Lakes Travis and Buchanan barely took a sip of water from this week’s storms that left between 1 and 5 inches of rain around Central Texas.
The region’s two primary reservoirs gained about 9,000 acre-feet of water, or less than half a percent of their total storage, as a result of the storms. By Wednesday afternoon, Lake Travis had risen by one foot and Lake Buchanan by two inches. They were 41 percent full, according to the Lower Colorado River Authority, which manages the lakes.
“The drought has really dried out the basin, so when we get isolated storms like this, it does a good job of filling up what the soil can handle. That’s when we would love (another) really great rain storm to come along,” said Dan Yates, the LCRA’s supervisor of river operations.

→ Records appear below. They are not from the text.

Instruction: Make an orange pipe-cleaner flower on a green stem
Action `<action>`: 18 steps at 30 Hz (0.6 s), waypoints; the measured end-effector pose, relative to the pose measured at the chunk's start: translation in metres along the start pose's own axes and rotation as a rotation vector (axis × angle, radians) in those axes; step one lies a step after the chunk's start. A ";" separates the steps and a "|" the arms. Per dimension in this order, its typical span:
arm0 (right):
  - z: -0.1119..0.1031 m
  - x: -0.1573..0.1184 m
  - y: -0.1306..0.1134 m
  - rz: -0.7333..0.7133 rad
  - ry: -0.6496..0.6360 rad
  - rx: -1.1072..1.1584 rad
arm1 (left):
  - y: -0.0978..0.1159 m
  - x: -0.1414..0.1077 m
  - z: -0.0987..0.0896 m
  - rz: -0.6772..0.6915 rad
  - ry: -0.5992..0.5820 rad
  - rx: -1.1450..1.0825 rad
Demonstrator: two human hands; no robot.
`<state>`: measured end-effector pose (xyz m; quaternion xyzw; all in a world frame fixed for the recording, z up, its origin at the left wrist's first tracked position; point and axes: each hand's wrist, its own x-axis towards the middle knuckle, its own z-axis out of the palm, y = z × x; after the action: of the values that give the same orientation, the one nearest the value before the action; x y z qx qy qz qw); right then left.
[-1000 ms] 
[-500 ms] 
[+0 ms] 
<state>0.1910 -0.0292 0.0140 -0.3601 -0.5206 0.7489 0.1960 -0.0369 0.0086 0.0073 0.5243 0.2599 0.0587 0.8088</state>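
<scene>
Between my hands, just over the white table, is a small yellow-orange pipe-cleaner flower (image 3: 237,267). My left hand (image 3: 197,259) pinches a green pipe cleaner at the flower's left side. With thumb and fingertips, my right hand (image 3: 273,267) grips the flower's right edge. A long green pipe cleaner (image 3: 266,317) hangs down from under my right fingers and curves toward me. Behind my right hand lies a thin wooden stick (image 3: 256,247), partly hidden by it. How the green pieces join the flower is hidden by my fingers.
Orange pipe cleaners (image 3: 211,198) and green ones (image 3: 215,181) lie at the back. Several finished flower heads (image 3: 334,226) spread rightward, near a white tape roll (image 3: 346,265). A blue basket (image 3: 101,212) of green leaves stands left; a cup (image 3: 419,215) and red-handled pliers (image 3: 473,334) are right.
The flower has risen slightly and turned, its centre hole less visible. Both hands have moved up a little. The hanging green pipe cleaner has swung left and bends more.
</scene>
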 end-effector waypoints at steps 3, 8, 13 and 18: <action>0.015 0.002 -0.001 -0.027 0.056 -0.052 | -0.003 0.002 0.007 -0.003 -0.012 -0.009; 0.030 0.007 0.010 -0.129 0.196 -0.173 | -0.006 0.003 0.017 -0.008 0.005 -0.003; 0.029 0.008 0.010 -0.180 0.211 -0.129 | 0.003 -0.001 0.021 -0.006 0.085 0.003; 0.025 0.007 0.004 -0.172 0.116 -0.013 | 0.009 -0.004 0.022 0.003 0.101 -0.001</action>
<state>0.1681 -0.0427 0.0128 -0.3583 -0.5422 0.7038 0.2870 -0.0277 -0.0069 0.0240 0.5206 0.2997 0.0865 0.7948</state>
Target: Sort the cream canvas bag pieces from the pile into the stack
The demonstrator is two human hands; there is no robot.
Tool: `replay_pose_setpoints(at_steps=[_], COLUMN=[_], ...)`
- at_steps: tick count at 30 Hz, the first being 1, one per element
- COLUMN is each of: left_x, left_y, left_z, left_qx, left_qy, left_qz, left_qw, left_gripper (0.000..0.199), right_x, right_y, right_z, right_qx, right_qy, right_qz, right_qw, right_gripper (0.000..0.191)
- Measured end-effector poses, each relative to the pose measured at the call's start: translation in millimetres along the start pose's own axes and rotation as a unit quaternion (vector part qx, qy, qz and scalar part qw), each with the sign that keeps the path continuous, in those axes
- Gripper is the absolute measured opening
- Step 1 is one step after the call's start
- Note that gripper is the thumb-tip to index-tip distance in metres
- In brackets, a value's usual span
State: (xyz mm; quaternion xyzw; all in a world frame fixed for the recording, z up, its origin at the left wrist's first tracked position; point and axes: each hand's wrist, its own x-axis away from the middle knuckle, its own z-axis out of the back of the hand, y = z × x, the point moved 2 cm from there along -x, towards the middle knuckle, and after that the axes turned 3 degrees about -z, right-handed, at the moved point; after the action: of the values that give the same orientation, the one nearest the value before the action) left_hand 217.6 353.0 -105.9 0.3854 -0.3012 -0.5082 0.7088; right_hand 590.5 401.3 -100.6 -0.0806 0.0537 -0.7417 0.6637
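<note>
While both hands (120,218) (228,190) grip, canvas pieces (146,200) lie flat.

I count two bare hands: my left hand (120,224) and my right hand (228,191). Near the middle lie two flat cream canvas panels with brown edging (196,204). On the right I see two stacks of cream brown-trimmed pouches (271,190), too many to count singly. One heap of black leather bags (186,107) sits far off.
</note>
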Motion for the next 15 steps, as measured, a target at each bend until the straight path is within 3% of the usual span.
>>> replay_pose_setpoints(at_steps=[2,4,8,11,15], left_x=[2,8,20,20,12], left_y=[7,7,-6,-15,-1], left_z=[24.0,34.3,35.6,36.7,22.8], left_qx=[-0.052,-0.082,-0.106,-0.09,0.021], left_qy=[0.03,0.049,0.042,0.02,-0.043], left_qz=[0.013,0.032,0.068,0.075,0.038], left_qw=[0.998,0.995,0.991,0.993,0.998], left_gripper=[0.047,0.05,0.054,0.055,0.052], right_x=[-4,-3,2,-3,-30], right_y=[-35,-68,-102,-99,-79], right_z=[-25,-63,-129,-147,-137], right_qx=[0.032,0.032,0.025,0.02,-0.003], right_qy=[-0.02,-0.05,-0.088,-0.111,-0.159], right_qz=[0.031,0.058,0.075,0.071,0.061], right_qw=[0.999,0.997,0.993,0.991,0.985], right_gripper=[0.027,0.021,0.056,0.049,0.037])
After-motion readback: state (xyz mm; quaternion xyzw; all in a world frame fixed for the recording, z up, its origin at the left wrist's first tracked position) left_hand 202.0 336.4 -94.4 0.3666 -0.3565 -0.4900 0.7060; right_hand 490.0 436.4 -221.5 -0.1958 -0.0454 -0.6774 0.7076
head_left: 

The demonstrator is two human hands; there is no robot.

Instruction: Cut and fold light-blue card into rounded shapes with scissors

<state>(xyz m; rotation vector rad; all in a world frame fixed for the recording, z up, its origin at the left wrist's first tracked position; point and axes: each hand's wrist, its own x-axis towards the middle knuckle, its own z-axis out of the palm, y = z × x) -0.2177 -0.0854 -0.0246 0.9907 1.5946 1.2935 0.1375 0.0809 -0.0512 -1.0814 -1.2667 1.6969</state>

The National Weather Service is not forecasting any rain for the rest of the week.
When rain falls in the Hill Country area that feeds the Highland Lakes, water typically runs into streams and creeks and on into the lakes, but, because the area’s soil has been parched by a stubborn drought now in its third year, that runoff was diminished Wednesday.
The lakes would need an additional 1.2 million acre-feet of water to be replenished. An acre-foot is roughly enough water for three Central Texas households in a year.
The lakes got nearly that much water — 1 million acre-feet — after the famed “rain bomb” of June 2007, when about 19 inches of rain drenched Marble Falls. In terms of the Tuesday and Wednesday storms, Yates said, “I need 132.66 of them.”
“We need a rainy season to get out of the drought,” Yates said.
Travis, Williamson and Hays counties lifted their outdoor burn bans Wednesday, though officials urged caution when burning. Also, the city of Austin closed Barton Springs Pool, citing overnight flooding. Officials have not said when the pool would reopen.
After Camp Mabry and Austin-Bergstrom International Airport saw record rainfall Tuesday, the airport saw another record Wednesday with 0.45 inches by late afternoon, surpassing the 0.2 inches recorded on the same date in 2000. At Camp Mabry, the Weather Service reported 0.36 inches by late afternoon.